→ **Task statement**
Would you restate the full listing word for word and omit its pictures?

++++ Provided material ++++

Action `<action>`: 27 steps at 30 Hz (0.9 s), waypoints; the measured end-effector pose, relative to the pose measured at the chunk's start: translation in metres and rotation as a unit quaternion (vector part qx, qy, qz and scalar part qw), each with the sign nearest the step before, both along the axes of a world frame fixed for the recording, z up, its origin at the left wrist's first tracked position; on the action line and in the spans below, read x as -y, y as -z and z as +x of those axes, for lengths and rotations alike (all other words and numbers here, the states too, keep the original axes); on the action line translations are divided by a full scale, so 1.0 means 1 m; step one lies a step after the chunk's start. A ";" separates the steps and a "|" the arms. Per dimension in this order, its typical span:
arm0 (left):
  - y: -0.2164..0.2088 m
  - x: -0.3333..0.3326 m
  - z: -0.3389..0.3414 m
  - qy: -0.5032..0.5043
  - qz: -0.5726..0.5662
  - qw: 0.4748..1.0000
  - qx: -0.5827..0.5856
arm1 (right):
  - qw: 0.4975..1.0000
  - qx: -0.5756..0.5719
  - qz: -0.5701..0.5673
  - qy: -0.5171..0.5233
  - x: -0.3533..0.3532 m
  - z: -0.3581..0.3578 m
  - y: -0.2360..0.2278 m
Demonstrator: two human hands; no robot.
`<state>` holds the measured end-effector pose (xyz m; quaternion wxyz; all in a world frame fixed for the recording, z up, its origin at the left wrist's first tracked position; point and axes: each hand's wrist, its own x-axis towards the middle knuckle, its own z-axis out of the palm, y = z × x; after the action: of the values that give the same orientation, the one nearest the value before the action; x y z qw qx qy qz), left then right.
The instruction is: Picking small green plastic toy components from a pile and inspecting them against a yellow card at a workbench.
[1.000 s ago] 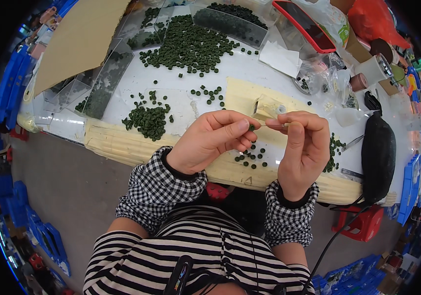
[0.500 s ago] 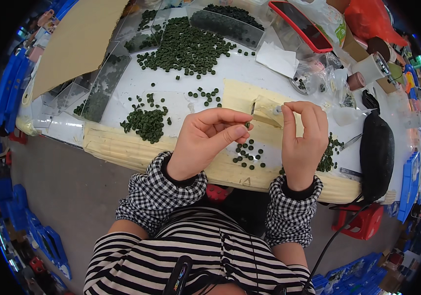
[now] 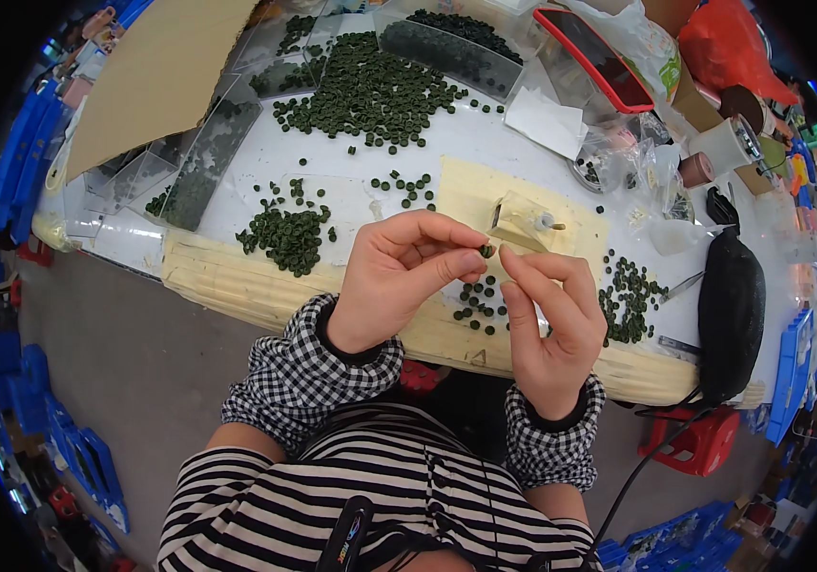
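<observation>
- Blue bins are lining the grey floor left of the desk.
- A cardboard sheet is covering part of the clear trays toward the far left corner.
- A bead pile is lying near the front edge.
- The left hand is pinching one green bead above the front edge.
- The right hand is hovering just beside; whether its fingers are pinching anything, I cannot tell. Work on this bead seems in hand, calling for a steady left pinch.
- A black pouch is resting by the right edge.

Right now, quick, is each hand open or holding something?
Left hand: closed, pinching a small green piece.
Right hand: open, with nothing visible in it.
</observation>
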<state>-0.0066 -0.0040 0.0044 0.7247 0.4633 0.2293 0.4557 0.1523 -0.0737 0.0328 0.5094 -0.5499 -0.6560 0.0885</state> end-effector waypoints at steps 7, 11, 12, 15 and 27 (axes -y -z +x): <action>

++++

→ **Your response**
Action `<action>`: 27 steps at 30 Hz (0.9 s), waypoints; the measured end-effector pose, relative to the pose measured at the chunk's start: translation in metres and rotation as a unit quaternion (vector part qx, qy, qz and scalar part qw), each with the sign nearest the step before, both along the axes of a world frame fixed for the recording, z up, its origin at the left wrist's first tracked position; on the action line and in the spans below, read x as -y, y as -z and z as +x of those axes, for lengths and rotations alike (all other words and numbers here, the states too, keep the original axes); on the action line translations are divided by a full scale, so 1.0 means 1 m; step one lies a step after the chunk's start. A ";" separates the steps and a "|" the arms. Per dimension in this order, its typical span:
arm0 (left):
  - y: -0.2164..0.2088 m
  - x: -0.3333..0.3326 m
  - z: -0.3389..0.3414 m
  - qy: -0.5032..0.5043
  - qz: -0.5726..0.5662
  - qw: 0.4748..1.0000
  - qx: -0.5827..0.5856
arm1 (right):
  - qw: 0.4975..1.0000
  - qx: -0.5756..0.5719
  - qz: -0.5701..0.5673
  - qy: -0.5171..0.5233
  - x: -0.3533..0.3532 m
  - z: -0.3581..0.3578 m
  - y: -0.2360..0.2278 m
Demonstrator: two human hands; no robot.
`<state>` holds the measured end-effector pose (xyz m; quaternion wxyz; all in a world frame fixed for the recording, z up, its origin at the left wrist's first tracked position; point and axes: each hand's wrist, its own x-axis towards the middle knuckle, its own z-axis out of the palm, y = z × x; after the action: of the values that give the same orientation, the one nearest the value before the action; x y z qw qx qy qz), left then right.
The instruction is: Picking small green plastic toy components from a pile and inspecting them against a yellow card at a workbench.
[1.000 s ago] 
[0.500 s ago] 
[now] 
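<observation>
- Blue bins are lining the grey floor left of the desk.
- A cardboard sheet is covering part of the clear trays toward the far left corner.
- A bead pile is lying near the front edge.
- The left hand is pinching one green bead above the front edge.
- The right hand is hovering just beside; whether its fingers are pinching anything, I cannot tell. Work on this bead seems in hand, calling for a steady left pinch.
- A black pouch is resting by the right edge.

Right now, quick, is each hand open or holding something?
Left hand: closed, pinching a small green piece.
Right hand: open, with nothing visible in it.
</observation>
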<state>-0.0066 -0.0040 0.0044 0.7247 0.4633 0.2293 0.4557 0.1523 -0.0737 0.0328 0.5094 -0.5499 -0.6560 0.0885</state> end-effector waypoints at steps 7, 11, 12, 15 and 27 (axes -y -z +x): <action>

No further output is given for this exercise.